Instructions for the task
Extract from the entries below, exactly as given, only the lines from the line containing "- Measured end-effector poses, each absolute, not" to the line containing "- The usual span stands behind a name", both lines included.

*** Data ***

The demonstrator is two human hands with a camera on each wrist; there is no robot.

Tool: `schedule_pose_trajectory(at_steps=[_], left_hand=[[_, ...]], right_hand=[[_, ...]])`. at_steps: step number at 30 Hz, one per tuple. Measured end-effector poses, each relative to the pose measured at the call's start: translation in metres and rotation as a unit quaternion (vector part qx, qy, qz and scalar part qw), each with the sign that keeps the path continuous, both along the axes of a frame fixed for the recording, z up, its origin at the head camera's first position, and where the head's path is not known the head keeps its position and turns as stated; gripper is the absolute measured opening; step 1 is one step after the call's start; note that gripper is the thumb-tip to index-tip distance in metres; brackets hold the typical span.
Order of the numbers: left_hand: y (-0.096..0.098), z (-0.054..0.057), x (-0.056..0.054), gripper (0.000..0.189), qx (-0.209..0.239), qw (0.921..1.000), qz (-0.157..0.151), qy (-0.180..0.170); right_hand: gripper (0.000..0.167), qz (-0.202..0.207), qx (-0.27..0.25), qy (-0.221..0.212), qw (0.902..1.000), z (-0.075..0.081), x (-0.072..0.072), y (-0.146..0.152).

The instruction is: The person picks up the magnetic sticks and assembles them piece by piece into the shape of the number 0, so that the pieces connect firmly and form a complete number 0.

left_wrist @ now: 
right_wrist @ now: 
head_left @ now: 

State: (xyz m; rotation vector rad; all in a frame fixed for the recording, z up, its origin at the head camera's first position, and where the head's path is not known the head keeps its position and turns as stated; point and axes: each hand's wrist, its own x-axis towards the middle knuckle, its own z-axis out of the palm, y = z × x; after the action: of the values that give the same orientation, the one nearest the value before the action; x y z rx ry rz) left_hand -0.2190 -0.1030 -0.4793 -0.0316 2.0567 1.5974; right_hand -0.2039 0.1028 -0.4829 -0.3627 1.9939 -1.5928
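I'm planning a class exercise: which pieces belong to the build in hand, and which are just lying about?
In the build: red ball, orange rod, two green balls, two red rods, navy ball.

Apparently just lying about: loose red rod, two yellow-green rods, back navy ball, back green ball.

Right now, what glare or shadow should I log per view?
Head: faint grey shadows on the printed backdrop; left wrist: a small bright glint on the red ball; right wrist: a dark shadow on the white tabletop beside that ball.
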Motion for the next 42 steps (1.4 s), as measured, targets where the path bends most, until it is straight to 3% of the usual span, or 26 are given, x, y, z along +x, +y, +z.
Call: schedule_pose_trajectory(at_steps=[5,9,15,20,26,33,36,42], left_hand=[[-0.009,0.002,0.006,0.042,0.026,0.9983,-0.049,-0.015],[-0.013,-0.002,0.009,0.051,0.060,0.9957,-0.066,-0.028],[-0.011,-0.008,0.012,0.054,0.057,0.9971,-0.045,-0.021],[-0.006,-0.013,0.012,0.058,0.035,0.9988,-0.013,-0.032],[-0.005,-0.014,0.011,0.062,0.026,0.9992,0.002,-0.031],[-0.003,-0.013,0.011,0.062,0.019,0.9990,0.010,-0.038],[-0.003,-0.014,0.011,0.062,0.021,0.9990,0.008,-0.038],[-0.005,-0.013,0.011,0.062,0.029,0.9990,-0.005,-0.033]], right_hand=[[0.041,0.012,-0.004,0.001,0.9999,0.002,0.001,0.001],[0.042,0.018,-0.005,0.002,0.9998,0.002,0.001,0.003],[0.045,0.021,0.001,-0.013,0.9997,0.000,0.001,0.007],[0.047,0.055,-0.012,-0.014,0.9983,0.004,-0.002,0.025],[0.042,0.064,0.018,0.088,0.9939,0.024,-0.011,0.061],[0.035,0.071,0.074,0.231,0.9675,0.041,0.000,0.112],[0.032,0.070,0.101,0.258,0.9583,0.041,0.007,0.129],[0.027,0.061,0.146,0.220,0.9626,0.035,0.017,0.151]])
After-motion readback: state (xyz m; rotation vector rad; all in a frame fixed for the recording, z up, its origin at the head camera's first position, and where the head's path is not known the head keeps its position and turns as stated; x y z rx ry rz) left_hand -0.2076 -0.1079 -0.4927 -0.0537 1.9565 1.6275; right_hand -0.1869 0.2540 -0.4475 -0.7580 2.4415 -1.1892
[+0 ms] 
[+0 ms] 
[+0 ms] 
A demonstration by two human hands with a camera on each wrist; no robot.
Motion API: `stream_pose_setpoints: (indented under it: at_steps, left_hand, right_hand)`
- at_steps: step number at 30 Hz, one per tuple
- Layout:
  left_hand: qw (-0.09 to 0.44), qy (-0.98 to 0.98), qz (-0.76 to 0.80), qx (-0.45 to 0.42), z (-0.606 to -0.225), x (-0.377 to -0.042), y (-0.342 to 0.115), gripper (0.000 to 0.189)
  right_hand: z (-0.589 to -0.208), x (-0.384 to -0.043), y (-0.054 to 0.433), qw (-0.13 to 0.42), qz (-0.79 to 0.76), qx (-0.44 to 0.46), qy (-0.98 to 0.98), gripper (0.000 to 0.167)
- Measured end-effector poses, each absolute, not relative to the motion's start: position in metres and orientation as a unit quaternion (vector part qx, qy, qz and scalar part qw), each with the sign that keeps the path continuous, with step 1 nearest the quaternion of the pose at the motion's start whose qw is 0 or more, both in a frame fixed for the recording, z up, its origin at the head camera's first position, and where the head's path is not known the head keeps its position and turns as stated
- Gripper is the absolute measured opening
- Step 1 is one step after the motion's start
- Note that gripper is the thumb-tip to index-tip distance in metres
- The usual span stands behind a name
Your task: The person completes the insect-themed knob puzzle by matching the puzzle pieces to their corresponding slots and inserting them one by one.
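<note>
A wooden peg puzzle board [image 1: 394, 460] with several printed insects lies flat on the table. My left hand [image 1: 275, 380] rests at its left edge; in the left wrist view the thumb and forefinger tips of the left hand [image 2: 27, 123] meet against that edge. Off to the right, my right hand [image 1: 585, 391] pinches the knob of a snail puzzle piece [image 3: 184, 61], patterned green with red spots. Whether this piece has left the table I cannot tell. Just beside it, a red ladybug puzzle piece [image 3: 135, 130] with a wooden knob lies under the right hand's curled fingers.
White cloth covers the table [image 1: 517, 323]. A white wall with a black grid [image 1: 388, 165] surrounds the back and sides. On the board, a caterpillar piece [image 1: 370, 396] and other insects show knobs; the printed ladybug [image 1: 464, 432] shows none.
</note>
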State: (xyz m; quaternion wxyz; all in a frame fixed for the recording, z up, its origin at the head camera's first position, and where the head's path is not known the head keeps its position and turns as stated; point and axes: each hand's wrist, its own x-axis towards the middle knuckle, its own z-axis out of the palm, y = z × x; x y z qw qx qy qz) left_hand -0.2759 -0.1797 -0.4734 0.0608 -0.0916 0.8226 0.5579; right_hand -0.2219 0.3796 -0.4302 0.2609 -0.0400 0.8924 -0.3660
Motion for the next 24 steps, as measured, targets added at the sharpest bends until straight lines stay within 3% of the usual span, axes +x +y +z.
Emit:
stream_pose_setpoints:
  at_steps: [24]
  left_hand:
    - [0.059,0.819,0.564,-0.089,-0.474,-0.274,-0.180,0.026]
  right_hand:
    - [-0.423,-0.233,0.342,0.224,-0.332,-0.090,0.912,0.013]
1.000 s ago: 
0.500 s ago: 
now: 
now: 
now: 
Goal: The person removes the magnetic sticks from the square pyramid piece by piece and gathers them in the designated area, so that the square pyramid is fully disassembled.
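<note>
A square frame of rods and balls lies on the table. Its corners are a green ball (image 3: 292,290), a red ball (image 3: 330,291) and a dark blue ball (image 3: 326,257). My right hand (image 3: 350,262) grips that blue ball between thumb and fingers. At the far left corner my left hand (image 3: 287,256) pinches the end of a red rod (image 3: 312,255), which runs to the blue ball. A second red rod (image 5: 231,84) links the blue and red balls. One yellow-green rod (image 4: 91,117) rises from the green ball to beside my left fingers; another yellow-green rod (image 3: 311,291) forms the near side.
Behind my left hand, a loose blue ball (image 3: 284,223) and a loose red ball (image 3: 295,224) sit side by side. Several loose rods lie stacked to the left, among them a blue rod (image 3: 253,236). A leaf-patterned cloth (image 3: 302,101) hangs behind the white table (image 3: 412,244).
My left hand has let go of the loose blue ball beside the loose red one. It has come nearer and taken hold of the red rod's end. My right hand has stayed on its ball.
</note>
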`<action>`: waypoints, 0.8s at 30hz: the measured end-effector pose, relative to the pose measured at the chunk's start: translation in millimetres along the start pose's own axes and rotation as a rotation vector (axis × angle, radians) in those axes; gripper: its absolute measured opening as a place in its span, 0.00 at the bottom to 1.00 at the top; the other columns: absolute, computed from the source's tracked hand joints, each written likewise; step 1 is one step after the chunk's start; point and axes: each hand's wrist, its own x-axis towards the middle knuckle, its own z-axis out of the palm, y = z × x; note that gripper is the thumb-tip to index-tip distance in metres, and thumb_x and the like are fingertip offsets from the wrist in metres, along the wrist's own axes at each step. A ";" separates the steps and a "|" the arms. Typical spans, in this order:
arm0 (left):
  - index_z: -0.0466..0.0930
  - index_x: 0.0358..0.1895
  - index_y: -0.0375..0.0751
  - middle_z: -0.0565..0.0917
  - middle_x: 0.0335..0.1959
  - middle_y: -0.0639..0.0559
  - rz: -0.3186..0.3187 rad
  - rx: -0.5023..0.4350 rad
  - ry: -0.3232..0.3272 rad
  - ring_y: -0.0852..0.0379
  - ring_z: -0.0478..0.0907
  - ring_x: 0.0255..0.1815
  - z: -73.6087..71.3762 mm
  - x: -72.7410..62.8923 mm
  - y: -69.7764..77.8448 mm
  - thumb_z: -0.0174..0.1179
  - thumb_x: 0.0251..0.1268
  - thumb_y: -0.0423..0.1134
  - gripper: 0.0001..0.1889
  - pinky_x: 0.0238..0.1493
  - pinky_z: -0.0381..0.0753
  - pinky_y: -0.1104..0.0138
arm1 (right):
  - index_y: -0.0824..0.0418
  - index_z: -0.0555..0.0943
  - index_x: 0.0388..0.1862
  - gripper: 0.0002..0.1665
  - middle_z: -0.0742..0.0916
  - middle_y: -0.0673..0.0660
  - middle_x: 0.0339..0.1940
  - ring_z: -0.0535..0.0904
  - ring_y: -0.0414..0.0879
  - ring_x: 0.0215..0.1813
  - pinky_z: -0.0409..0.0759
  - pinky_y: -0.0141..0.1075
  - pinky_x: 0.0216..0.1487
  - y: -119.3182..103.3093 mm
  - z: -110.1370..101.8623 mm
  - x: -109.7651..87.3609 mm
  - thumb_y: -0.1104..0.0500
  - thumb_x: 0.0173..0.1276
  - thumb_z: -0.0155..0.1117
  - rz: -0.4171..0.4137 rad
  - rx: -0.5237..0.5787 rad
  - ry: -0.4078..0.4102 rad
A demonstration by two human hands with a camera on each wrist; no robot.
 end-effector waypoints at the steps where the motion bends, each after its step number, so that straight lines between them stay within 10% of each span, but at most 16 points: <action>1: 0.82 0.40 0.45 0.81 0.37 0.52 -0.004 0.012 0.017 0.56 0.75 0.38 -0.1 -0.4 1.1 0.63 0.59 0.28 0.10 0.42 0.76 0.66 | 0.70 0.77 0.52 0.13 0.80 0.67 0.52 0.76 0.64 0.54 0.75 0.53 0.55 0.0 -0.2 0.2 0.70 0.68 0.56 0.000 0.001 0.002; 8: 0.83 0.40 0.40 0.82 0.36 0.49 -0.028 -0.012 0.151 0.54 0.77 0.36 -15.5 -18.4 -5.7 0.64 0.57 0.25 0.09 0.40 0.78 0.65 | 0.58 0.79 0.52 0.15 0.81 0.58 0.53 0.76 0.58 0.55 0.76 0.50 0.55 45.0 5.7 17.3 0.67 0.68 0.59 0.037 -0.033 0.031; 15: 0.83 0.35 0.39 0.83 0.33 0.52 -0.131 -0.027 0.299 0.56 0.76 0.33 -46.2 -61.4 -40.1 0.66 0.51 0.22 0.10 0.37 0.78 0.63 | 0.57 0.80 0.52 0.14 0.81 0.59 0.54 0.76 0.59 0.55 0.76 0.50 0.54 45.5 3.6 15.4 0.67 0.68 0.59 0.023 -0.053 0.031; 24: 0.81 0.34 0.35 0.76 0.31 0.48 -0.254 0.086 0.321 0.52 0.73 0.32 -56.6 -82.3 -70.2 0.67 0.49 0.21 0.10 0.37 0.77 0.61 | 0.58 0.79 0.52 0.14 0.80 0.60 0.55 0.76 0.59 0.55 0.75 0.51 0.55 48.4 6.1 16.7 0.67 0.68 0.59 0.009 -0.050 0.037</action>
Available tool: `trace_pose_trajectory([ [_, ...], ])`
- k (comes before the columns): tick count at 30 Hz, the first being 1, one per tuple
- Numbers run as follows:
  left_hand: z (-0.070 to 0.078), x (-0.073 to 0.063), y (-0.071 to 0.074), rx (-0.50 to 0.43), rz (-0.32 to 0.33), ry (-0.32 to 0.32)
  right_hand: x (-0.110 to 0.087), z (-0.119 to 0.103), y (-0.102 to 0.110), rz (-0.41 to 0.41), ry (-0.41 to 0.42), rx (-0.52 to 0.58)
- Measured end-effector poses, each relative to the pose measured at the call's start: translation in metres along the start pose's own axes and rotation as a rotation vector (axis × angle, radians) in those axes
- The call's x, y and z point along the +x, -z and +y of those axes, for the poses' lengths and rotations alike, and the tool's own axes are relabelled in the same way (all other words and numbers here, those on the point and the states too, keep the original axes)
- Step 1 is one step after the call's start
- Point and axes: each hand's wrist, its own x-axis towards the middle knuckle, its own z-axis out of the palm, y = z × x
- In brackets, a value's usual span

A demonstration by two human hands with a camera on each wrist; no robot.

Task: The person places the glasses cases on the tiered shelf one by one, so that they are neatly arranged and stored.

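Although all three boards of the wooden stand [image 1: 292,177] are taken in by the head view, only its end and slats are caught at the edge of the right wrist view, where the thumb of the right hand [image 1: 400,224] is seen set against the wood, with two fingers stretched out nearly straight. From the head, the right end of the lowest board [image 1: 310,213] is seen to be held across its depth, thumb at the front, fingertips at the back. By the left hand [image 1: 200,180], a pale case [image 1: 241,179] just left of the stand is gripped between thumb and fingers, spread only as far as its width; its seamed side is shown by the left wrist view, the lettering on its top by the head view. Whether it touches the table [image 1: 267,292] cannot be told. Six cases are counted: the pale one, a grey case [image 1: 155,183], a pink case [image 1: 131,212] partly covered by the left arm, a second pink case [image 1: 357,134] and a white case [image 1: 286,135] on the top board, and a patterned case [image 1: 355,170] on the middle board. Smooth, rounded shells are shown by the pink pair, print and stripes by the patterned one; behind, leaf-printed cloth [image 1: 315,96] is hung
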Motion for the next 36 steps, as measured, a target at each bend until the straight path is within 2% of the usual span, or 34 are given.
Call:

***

Task output
- Measured end-effector poses, each absolute, not relative to the motion's start: position in metres and orientation as a unit quaternion (vector part qx, qy, qz and scalar part qw), each with the sign that keeps the path continuous, with step 1 nearest the quaternion of the pose at the motion's start whose qw is 0 or more, both in a frame fixed for the recording, z up, its origin at the head camera's first position, and where the head's path is not known the head keeps its position and turns as stated
- Gripper is the absolute measured opening
- Step 1 is one step after the motion's start
- Note that gripper is the thumb-tip to index-tip distance in metres
- The usual span stands behind a name

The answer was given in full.